EXERCISE
Look through the data below for the line with "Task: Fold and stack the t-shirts" and the line with "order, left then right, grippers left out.", then output those two and all lines in between, exactly as written.

DATA TO EXAMINE
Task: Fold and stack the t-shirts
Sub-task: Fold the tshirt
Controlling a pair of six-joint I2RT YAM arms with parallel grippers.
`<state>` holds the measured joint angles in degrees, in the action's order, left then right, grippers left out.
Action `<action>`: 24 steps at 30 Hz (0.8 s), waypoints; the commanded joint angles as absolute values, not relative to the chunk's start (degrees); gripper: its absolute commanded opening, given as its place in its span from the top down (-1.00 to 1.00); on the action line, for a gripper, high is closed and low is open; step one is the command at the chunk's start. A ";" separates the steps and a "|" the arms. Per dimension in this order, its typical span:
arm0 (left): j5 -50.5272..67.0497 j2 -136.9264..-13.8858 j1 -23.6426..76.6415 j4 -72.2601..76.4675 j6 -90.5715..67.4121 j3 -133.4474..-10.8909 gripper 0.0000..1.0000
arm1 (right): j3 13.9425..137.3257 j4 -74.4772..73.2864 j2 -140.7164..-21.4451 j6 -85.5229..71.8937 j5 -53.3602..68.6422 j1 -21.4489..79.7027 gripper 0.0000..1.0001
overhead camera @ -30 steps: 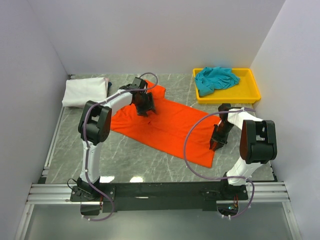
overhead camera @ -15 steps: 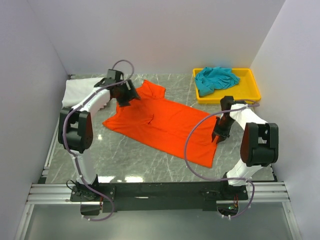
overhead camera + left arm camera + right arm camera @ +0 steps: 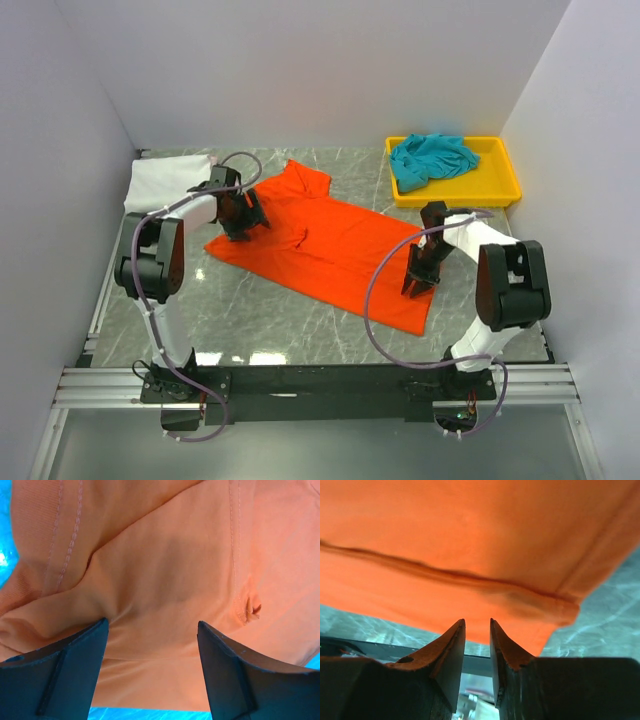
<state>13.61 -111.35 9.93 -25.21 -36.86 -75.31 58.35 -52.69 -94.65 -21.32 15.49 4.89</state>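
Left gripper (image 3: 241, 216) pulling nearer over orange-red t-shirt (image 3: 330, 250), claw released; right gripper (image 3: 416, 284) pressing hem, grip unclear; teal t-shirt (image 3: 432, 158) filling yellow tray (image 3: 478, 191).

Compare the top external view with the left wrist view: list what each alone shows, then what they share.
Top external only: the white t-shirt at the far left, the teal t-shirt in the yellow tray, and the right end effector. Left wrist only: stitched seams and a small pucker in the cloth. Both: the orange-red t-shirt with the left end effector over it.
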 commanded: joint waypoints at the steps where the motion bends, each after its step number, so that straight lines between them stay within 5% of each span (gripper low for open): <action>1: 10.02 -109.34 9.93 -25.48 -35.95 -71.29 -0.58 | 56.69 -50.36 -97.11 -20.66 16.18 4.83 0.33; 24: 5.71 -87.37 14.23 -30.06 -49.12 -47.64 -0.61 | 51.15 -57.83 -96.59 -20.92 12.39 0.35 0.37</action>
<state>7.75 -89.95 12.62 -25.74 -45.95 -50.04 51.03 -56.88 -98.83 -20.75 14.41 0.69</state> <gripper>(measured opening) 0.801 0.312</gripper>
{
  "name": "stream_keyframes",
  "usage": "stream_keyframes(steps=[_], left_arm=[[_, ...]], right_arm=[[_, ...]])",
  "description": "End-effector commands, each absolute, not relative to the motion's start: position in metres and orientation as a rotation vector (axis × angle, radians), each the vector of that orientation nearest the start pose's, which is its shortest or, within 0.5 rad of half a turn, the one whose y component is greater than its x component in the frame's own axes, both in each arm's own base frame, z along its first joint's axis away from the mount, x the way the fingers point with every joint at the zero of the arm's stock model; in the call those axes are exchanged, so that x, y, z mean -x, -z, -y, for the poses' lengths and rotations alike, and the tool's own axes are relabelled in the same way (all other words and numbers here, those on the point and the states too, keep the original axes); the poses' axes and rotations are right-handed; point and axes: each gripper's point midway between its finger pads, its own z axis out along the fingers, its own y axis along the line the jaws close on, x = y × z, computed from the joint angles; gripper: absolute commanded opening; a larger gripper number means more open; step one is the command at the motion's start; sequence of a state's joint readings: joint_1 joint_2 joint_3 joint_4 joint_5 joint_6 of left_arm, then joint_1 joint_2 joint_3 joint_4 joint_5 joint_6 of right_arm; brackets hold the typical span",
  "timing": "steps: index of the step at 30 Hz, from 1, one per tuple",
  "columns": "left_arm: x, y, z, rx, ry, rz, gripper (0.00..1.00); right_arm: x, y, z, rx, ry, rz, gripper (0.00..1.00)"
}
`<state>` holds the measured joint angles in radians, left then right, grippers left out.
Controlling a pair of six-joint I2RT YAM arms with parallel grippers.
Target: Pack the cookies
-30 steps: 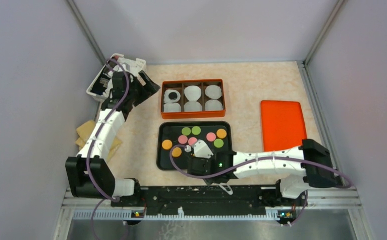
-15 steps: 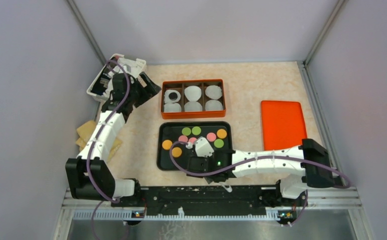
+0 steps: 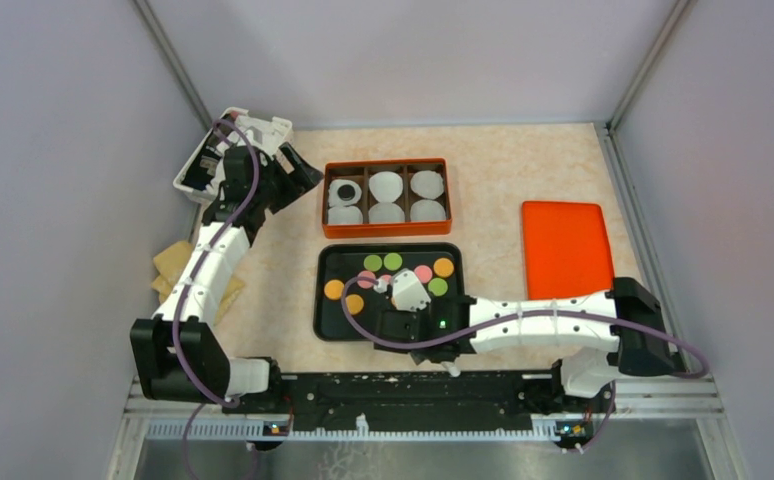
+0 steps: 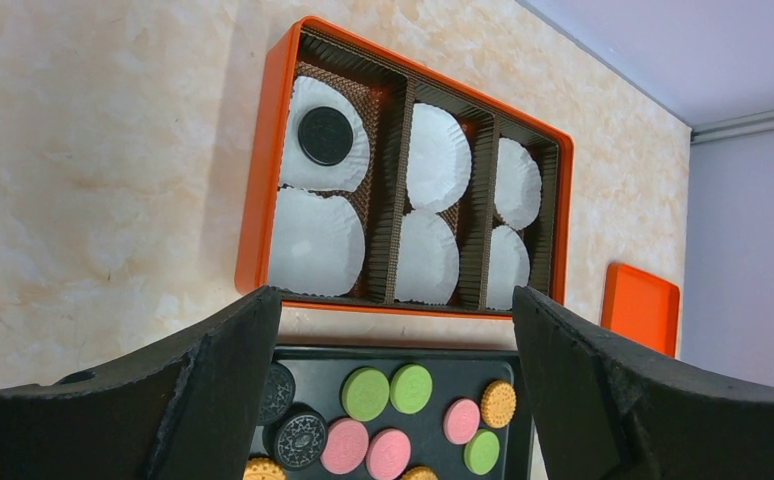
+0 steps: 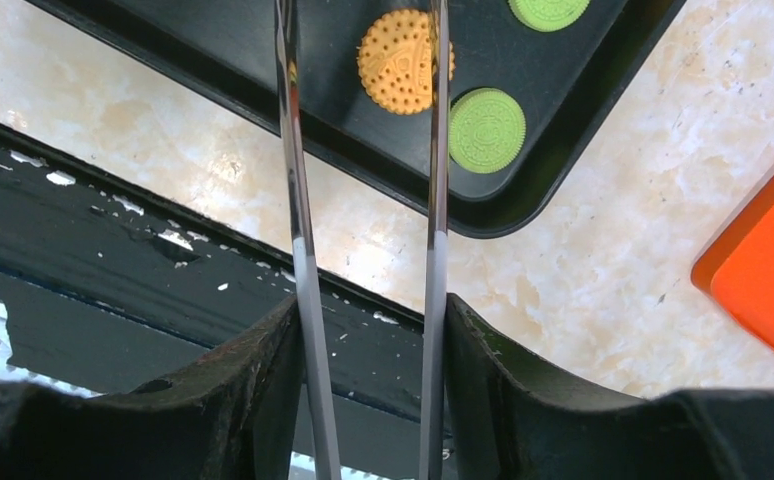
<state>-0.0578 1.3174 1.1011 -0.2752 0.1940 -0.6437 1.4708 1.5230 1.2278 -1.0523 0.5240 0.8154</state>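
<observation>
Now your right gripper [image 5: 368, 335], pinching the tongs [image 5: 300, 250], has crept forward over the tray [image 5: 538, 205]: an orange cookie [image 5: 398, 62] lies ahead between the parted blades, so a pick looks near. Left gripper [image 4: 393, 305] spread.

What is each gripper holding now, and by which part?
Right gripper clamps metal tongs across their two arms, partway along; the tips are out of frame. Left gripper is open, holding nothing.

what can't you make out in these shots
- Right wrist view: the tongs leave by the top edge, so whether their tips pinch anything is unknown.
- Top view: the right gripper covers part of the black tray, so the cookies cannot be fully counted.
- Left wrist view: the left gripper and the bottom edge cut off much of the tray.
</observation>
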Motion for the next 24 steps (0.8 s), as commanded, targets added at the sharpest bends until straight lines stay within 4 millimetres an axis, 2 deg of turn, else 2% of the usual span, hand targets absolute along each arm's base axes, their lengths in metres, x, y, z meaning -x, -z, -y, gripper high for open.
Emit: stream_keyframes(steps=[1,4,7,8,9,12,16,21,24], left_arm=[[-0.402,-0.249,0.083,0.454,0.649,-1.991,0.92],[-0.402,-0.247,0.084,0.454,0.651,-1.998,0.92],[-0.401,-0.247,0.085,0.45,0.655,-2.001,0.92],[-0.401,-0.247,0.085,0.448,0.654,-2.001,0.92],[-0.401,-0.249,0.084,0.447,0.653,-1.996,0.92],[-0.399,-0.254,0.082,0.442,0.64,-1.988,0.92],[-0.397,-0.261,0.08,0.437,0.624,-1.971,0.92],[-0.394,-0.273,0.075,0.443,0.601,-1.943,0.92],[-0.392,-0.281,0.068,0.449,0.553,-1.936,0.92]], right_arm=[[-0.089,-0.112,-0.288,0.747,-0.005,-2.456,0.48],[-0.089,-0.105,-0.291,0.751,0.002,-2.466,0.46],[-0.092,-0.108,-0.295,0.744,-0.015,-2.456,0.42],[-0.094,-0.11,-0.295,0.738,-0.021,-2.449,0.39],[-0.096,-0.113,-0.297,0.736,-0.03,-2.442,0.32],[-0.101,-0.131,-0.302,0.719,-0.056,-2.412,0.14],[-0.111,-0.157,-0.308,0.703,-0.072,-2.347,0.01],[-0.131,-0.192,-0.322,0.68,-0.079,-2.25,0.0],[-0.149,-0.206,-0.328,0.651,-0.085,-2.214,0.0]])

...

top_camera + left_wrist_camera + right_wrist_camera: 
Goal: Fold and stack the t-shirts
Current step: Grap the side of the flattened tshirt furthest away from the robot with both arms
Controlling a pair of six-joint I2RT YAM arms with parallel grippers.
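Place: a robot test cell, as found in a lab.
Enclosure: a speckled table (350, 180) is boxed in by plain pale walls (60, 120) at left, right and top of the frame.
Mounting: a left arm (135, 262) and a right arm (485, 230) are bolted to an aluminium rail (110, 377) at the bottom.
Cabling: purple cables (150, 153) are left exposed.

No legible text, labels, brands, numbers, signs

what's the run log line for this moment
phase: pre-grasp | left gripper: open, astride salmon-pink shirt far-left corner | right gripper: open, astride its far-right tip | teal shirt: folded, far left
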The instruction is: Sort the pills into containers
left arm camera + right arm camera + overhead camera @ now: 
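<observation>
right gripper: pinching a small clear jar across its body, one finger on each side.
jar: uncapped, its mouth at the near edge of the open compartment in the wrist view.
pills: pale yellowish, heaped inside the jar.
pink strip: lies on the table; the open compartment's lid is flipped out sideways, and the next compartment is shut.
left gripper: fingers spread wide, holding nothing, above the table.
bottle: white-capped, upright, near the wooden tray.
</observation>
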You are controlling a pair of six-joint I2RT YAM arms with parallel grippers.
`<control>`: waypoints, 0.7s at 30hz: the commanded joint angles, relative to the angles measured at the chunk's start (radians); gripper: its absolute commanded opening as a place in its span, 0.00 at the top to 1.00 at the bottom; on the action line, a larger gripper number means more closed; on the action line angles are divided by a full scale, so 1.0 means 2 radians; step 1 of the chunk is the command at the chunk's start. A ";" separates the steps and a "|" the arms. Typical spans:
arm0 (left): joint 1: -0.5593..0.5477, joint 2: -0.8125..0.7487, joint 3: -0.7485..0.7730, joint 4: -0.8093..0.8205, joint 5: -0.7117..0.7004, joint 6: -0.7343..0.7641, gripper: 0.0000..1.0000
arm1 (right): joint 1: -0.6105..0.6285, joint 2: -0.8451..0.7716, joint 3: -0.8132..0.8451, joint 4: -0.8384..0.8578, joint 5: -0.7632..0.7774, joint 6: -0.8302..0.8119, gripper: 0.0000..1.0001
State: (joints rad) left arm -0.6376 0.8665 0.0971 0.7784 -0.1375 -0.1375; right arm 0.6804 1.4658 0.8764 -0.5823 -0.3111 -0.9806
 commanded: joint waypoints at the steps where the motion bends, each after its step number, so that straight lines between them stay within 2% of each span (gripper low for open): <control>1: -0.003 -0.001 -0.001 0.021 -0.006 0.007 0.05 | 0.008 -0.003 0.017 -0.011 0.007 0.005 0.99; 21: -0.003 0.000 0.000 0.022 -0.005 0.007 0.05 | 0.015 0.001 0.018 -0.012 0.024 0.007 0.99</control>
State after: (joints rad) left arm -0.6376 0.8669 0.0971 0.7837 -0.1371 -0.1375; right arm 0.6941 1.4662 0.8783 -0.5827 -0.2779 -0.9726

RESULT OF THIS EXERCISE
Task: Fold and stack the t-shirts
Sub-task: Fold the tshirt
Controlling a pair of six-joint I2RT YAM arms with parallel grippers.
`<state>` holds the measured joint angles in degrees, in the action's order, left then right, grippers left out.

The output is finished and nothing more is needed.